▶ _WHAT NEEDS TO BE DONE_: Repeat the entries below exactly, missing none.

▶ _DATASET ENTRIES_:
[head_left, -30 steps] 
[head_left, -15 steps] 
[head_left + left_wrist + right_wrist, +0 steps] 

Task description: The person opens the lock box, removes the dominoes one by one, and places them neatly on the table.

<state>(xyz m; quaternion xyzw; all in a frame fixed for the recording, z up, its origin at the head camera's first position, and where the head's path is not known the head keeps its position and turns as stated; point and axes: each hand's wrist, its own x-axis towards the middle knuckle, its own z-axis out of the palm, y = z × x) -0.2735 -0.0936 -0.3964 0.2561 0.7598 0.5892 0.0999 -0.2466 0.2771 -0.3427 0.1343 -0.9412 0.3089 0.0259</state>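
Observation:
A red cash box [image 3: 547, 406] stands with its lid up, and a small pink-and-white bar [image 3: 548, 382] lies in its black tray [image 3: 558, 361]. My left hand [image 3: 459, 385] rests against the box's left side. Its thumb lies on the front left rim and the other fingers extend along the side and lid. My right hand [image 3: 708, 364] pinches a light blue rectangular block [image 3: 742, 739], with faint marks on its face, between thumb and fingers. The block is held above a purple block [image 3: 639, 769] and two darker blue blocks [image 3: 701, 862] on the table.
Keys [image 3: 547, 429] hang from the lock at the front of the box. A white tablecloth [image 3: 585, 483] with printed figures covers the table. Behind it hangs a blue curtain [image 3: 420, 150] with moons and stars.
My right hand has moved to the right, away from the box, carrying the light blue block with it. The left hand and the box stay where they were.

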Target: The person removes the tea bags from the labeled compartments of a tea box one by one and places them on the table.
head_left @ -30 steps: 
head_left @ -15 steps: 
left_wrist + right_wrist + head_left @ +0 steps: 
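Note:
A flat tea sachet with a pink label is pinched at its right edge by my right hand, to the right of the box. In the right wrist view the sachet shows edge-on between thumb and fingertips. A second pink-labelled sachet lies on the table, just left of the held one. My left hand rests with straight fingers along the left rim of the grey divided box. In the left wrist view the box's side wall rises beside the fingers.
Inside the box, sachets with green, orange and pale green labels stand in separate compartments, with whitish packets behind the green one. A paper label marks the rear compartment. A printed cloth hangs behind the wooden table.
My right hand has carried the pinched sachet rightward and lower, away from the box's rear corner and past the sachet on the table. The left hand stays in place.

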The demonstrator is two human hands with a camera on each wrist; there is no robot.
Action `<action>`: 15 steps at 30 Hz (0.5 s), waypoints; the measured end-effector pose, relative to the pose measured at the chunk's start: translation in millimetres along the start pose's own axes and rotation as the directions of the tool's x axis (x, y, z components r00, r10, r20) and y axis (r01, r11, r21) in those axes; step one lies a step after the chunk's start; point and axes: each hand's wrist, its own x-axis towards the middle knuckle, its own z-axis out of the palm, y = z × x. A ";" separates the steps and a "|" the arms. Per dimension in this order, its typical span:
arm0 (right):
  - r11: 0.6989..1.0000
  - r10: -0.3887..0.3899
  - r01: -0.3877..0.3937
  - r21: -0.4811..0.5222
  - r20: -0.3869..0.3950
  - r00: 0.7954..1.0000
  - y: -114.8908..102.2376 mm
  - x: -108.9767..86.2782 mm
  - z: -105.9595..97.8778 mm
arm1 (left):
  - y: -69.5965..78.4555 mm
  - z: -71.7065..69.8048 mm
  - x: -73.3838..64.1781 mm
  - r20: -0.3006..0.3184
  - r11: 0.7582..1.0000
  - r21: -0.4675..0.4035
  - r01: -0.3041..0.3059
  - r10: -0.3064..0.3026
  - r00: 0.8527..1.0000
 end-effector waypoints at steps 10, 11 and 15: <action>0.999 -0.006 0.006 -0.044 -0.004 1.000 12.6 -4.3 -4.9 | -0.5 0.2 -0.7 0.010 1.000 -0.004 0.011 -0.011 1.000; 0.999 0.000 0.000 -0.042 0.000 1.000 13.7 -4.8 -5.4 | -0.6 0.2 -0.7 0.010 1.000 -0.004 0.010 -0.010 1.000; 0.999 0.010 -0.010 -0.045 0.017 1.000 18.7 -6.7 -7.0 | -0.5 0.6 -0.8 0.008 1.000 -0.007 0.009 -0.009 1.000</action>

▶ _SOLUTION BELOW_:
[head_left, -30 steps] 
[head_left, -15 steps] 
[head_left + left_wrist + right_wrist, +0 steps] 

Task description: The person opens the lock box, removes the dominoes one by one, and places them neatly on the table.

<state>(xyz m; quaternion xyzw; all in a frame fixed for the recording, z up, its origin at the head camera's first position, and where the head's path is not known the head keeps its position and turns as stated; point and axes: each hand's wrist, its own x-axis towards the middle knuckle, its own z-axis out of the palm, y = z × x) -0.2735 -0.0936 -0.3964 0.2561 0.7598 0.5892 0.0999 -0.2466 0.2771 -0.3427 0.1343 -0.9412 0.3089 0.0259</state>
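Observation:
A red cash box [image 3: 547, 406] stands with its lid up, and a small pink-and-white bar [image 3: 548, 382] lies in its black tray [image 3: 558, 361]. My left hand [image 3: 459, 385] rests against the box's left side. Its thumb lies on the front left rim and the other fingers extend along the side and lid. My right hand [image 3: 708, 364] pinches a light blue rectangular block [image 3: 742, 739], with faint marks on its face, between thumb and fingers. The block is held above a purple block [image 3: 639, 769] and two darker blue blocks [image 3: 701, 862] on the table.
Keys [image 3: 547, 429] hang from the lock at the front of the box. A white tablecloth [image 3: 585, 483] with printed figures covers the table. Behind it hangs a blue curtain [image 3: 420, 150] with moons and stars.
My right hand has moved to the right, away from the box, carrying the light blue block with it. The left hand and the box stay where they were.
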
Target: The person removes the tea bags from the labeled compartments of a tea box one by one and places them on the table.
head_left @ -30 steps: 
head_left @ -15 steps: 
left_wrist + right_wrist + head_left @ +0 steps: 
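Note:
A flat tea sachet with a pink label is pinched at its right edge by my right hand, to the right of the box. In the right wrist view the sachet shows edge-on between thumb and fingertips. A second pink-labelled sachet lies on the table, just left of the held one. My left hand rests with straight fingers along the left rim of the grey divided box. In the left wrist view the box's side wall rises beside the fingers.
Inside the box, sachets with green, orange and pale green labels stand in separate compartments, with whitish packets behind the green one. A paper label marks the rear compartment. A printed cloth hangs behind the wooden table.
My right hand has carried the pinched sachet rightward and lower, away from the box's rear corner and past the sachet on the table. The left hand stays in place.
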
The demonstrator is two human hands with a camera on each wrist; there is no robot.
Action `<action>`: 15 steps at 30 Hz (0.5 s), waypoints; the measured end-effector pose, relative to the pose measured at the chunk's start: translation in millimetres along the start pose's own axes and rotation as the directions of the tool's x axis (x, y, z components r00, r10, r20) and y axis (r01, r11, r21) in those axes; step one lies a step after the chunk's start; point and axes: each hand's wrist, its own x-axis towards the middle knuckle, its own z-axis out of the palm, y = z × x. A ";" separates the steps and a "|" the arms. Per dimension in this order, its typical span:
arm0 (right):
  - r11: 0.6989..1.0000
  - r10: -0.3887..0.3899
  - r01: -0.3877..0.3937
  - r21: -0.4811..0.5222
  - r20: -0.3869..0.3950
  - r00: 0.7954..1.0000
  - y: -114.8908..102.2376 mm
  - x: -108.9767..86.2782 mm
  - z: -105.9595..97.8778 mm
arm1 (left):
  - y: -69.5965..78.4555 mm
  - z: -71.7065..69.8048 mm
  - x: -73.3838..64.1781 mm
  - r20: -0.3006..0.3184
  - r11: 0.7582..1.0000
  - r21: -0.4675..0.4035
  - r01: -0.3041..0.3059
  - r10: -0.3064..0.3026
  - r00: 0.8527..1.0000
 end-effector waypoints at steps 10, 11 and 15: <action>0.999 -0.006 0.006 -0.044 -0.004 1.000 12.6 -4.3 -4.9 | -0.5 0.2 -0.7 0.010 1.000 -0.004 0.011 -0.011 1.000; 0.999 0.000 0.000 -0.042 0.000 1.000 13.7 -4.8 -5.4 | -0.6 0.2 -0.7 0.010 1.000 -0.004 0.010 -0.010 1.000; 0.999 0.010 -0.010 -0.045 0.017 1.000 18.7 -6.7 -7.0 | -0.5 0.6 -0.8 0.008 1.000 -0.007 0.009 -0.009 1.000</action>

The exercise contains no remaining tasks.